Üzerine düşünecek çok zamanım oldu, hâlâ hatırlayamıyorum. Annem o gün ne yapmıştı, nasıl tepki vermişti, sesleri duymuş muydu, evden apar topar çıkmış mıydı, önce pencereye mi koşmuştu merdivenlere mi… Yanımıza hiç gelmemiş miydi? Sorularım sessizliğe gömülen evimizin duvarlarına çok yakıştı, çivi izlerine değer çerçeveleri vardı çünkü, annem de kızamazdı, duvarlarımı mahvetmişsin, diyemezdi. Yine unuttum, annem zaten kızmaz, hiçbir şey söylemez.
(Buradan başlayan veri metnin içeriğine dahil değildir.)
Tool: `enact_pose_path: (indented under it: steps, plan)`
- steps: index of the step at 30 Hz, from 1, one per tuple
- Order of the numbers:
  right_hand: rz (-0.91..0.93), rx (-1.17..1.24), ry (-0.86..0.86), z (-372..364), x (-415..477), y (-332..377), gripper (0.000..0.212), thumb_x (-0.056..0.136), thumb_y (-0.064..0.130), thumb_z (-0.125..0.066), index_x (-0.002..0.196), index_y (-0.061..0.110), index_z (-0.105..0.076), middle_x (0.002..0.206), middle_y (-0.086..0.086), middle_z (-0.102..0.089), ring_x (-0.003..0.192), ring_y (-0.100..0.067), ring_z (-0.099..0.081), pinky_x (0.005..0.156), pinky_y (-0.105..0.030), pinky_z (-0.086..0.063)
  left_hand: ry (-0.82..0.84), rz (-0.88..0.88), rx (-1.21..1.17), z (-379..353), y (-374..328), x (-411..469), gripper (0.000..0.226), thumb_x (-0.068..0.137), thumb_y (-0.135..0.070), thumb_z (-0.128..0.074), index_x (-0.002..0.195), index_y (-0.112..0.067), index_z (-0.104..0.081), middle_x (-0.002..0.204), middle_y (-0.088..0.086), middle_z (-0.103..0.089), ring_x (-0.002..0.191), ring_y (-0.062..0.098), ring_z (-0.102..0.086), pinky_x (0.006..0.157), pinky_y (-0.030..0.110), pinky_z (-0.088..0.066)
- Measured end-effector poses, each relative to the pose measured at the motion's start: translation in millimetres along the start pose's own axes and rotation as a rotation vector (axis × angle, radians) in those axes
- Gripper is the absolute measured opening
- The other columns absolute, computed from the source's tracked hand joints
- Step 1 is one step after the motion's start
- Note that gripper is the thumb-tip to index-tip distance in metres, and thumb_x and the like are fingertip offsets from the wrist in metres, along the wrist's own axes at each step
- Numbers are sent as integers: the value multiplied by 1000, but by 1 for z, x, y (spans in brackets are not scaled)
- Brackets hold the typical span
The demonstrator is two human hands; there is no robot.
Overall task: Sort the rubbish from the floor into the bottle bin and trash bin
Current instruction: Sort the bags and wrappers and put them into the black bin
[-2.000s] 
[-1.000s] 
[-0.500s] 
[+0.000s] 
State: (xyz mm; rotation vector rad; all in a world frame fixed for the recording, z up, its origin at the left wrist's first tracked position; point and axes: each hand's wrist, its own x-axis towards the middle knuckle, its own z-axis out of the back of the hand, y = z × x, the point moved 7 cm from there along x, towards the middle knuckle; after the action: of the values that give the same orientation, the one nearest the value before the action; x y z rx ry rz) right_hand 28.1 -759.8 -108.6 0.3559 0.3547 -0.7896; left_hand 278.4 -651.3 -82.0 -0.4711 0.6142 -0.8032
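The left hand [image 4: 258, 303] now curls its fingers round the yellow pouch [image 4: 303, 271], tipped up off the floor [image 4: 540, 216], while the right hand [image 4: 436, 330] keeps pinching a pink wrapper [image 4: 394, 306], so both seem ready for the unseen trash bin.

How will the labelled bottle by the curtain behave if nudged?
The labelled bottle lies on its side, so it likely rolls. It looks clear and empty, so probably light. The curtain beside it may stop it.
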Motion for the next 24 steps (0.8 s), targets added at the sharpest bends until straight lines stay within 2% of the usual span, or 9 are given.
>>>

Susar, boş bakar, görmezden gelir, yok sayar… Öyle yok sayar ki varlığınızdan şüphe duyarsınız. Böyle olmadığı zamanları özlüyorum bazen. Annemin de bir zamanlar güldüğünü hatırlamak tuhaf aslında, bir balonun üflendikten sonra, patlamadan hemen önceki hâline benziyor çünkü gepgergin derisi. Yüzünde asılı kalmış acı, çehresinin gülmeyi hiç öğrenmediği izlenimini uyandırıyor. Annemin bana olan kızgınlığını, beni görmek istemeyişini, yok sayışını nadiren anlayabilsem de genelde anlamak istemiyorum. Ablam çocuk aklıyla bile anlamış, bana da anlatmıştı, babamı kaybedişimizde herhangi bir etkim olamazdı. Aslında bana anlattığı pek çok şeyi anneme de anlatmıştı, o anlamadı ya da anlamak istemedi. Bilmiyorum.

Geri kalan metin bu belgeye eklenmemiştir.